↓↓↓

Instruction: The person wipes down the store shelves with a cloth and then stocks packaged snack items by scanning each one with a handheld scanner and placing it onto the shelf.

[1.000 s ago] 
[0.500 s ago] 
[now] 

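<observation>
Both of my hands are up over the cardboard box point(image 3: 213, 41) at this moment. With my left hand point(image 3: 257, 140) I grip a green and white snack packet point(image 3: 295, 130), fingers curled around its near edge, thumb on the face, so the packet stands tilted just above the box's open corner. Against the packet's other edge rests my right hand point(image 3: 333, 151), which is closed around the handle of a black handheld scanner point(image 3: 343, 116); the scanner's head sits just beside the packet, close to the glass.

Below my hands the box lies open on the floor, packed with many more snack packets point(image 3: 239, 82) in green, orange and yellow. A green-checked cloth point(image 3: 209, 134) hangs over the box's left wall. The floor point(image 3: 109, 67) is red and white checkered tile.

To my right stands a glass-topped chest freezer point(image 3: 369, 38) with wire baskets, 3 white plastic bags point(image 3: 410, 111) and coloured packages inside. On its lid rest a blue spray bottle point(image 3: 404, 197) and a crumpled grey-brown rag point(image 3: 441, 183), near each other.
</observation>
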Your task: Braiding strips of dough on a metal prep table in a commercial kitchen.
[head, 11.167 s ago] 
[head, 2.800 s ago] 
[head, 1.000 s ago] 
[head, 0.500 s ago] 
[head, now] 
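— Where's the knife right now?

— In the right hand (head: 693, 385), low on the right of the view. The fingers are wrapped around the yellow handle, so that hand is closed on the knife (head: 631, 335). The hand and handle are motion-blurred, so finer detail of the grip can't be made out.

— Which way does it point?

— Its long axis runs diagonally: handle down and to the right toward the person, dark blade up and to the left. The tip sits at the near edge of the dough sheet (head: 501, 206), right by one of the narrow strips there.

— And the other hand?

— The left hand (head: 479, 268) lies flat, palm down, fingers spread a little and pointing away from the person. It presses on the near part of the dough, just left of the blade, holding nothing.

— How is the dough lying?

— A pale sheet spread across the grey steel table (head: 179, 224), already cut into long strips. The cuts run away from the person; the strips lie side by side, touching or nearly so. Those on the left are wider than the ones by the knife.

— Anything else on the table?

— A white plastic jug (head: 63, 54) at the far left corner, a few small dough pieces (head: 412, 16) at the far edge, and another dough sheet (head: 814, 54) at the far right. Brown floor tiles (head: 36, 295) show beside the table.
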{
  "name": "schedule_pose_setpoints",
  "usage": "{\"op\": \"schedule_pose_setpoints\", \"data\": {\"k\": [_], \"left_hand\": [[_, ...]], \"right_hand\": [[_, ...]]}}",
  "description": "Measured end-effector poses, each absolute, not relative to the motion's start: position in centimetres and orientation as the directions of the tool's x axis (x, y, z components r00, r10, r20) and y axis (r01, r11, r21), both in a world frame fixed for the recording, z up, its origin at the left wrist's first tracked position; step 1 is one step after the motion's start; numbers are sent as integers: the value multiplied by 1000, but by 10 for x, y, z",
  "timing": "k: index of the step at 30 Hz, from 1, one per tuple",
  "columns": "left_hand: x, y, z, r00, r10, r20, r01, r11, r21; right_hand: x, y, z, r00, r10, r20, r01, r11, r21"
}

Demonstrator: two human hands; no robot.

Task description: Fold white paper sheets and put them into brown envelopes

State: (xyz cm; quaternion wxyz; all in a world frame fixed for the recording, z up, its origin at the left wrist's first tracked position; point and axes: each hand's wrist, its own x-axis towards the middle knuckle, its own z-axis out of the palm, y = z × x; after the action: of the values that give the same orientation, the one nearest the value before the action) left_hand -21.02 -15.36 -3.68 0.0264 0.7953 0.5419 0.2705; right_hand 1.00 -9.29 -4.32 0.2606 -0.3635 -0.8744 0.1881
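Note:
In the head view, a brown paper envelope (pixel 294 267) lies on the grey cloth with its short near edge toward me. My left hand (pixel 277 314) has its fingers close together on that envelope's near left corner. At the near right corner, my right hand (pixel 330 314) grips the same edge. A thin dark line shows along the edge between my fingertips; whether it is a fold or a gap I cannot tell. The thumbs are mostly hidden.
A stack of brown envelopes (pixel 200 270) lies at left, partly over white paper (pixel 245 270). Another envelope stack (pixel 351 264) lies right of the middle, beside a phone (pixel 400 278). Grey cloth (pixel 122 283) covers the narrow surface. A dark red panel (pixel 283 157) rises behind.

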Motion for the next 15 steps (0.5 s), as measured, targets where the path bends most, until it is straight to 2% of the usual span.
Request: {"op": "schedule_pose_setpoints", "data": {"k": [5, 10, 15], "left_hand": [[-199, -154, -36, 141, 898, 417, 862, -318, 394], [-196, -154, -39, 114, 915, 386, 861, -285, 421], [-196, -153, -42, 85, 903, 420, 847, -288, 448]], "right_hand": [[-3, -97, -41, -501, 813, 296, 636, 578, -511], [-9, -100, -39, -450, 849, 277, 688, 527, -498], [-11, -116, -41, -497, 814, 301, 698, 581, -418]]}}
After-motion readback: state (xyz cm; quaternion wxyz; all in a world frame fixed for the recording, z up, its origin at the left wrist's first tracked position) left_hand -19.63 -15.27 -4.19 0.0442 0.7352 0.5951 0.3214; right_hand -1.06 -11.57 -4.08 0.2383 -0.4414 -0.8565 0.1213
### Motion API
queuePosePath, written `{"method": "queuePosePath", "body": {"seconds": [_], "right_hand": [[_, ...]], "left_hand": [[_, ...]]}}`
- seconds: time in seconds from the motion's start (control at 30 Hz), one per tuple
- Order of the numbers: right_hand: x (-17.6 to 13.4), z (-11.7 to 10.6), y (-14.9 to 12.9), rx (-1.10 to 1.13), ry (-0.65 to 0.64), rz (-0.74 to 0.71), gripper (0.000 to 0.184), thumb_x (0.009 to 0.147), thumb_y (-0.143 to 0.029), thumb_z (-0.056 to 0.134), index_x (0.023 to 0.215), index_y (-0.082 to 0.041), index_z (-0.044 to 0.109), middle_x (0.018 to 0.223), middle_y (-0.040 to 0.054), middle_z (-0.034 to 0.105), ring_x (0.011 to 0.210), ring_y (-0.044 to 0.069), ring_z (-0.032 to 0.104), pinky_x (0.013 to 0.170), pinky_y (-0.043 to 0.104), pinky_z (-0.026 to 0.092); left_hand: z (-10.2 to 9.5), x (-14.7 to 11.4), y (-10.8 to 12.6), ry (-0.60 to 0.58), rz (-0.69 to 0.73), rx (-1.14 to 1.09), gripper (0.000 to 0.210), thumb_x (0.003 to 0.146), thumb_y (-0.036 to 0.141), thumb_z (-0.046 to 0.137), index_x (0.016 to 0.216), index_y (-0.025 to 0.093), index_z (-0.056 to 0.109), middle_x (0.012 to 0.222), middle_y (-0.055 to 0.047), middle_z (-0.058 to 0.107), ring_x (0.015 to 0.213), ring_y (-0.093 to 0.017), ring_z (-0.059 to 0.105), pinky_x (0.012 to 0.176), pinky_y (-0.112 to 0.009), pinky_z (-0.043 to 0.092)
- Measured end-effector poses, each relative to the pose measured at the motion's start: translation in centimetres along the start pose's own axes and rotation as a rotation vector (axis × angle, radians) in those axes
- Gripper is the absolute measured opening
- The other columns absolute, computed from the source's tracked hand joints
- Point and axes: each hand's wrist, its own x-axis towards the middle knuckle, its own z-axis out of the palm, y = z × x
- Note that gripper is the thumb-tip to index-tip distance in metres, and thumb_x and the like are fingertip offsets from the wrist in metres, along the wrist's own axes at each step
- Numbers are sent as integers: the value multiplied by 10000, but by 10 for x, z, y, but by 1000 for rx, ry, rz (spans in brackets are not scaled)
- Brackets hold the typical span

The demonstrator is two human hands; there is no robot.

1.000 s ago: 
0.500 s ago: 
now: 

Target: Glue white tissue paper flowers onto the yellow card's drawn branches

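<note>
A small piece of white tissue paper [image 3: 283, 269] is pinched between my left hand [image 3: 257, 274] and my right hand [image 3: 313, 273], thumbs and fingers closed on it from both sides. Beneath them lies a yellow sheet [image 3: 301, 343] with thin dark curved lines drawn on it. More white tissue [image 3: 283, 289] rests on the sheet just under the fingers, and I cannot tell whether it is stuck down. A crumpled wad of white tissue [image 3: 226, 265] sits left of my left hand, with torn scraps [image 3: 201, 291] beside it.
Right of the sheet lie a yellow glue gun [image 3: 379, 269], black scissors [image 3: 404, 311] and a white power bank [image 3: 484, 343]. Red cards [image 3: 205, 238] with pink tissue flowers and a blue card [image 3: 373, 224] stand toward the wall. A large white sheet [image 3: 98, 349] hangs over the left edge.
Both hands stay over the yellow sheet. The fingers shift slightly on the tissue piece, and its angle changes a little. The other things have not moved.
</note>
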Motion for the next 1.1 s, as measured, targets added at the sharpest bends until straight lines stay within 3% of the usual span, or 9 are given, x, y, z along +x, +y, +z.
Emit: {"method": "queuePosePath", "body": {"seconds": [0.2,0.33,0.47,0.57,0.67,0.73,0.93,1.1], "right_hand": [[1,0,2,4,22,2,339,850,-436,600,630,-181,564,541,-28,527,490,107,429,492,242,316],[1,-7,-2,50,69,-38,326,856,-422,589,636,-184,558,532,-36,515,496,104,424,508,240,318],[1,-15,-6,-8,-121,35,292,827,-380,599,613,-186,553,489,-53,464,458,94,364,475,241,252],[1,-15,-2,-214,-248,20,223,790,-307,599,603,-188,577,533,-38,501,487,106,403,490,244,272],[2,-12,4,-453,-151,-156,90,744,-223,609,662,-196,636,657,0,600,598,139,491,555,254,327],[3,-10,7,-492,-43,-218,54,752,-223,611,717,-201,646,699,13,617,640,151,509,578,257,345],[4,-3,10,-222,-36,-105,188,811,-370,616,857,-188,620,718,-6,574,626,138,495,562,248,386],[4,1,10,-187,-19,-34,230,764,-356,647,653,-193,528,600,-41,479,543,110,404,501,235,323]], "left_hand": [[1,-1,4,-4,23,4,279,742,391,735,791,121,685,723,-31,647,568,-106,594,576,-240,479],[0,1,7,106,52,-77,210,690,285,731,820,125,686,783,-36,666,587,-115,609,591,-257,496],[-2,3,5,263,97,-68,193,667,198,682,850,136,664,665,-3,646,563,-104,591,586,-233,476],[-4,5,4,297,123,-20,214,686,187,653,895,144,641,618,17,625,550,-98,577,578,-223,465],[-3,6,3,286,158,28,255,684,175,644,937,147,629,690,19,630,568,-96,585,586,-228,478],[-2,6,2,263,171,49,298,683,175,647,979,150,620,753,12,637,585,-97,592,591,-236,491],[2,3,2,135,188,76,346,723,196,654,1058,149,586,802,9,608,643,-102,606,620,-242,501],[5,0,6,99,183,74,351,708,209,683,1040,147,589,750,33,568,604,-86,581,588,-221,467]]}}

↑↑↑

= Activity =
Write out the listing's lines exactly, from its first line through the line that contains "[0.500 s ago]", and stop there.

= Task response =
Instruction: The person wipes down the store shelves with a cloth and then stocks packaged snack items by scanning each one with a handheld scanner and placing it onto the shelf.

[1.000 s ago] 
[0.500 s ago] 

Nothing further remains to be added to the answer.